> _What this task involves_
The listing should be printed again without a single change.

> _Available data_
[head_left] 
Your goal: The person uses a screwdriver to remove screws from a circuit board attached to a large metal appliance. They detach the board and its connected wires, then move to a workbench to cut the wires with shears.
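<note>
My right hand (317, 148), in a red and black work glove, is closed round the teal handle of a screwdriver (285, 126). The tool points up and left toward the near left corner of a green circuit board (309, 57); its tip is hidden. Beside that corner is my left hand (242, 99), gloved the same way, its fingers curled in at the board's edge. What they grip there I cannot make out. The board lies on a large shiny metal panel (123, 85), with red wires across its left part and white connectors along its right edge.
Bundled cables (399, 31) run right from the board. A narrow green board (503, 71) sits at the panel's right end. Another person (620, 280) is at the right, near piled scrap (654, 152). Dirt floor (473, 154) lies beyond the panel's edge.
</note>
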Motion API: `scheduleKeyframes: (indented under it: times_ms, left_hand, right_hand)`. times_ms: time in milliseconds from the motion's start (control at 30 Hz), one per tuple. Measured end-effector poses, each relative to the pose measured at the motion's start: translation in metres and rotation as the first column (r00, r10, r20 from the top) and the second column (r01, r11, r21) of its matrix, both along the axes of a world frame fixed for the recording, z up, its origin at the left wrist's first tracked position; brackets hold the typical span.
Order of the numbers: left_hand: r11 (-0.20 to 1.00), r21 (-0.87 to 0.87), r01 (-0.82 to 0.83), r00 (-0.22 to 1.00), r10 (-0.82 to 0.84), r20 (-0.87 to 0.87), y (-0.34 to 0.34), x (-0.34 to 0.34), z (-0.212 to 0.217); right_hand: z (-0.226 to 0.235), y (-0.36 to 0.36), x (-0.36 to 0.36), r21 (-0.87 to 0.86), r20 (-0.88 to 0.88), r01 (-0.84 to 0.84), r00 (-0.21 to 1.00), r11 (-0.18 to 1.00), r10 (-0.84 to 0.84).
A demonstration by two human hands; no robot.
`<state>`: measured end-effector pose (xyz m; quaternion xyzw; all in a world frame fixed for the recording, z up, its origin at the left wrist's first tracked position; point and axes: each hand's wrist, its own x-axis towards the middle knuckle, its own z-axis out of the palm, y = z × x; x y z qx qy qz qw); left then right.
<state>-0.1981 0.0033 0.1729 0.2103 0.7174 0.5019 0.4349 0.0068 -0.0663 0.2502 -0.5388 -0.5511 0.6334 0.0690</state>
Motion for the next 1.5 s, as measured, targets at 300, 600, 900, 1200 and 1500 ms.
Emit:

> _Solution to the exercise_
[head_left] 
Your goal: The person uses a screwdriver to remove screws from a circuit board attached to a large metal appliance. They detach the board and its connected wires, then move to a workbench to cut the wires with shears.
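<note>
My right hand (317, 148), in a red and black work glove, is closed round the teal handle of a screwdriver (285, 126). The tool points up and left toward the near left corner of a green circuit board (309, 57); its tip is hidden. Beside that corner is my left hand (242, 99), gloved the same way, its fingers curled in at the board's edge. What they grip there I cannot make out. The board lies on a large shiny metal panel (123, 85), with red wires across its left part and white connectors along its right edge.
Bundled cables (399, 31) run right from the board. A narrow green board (503, 71) sits at the panel's right end. Another person (620, 280) is at the right, near piled scrap (654, 152). Dirt floor (473, 154) lies beyond the panel's edge.
</note>
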Motion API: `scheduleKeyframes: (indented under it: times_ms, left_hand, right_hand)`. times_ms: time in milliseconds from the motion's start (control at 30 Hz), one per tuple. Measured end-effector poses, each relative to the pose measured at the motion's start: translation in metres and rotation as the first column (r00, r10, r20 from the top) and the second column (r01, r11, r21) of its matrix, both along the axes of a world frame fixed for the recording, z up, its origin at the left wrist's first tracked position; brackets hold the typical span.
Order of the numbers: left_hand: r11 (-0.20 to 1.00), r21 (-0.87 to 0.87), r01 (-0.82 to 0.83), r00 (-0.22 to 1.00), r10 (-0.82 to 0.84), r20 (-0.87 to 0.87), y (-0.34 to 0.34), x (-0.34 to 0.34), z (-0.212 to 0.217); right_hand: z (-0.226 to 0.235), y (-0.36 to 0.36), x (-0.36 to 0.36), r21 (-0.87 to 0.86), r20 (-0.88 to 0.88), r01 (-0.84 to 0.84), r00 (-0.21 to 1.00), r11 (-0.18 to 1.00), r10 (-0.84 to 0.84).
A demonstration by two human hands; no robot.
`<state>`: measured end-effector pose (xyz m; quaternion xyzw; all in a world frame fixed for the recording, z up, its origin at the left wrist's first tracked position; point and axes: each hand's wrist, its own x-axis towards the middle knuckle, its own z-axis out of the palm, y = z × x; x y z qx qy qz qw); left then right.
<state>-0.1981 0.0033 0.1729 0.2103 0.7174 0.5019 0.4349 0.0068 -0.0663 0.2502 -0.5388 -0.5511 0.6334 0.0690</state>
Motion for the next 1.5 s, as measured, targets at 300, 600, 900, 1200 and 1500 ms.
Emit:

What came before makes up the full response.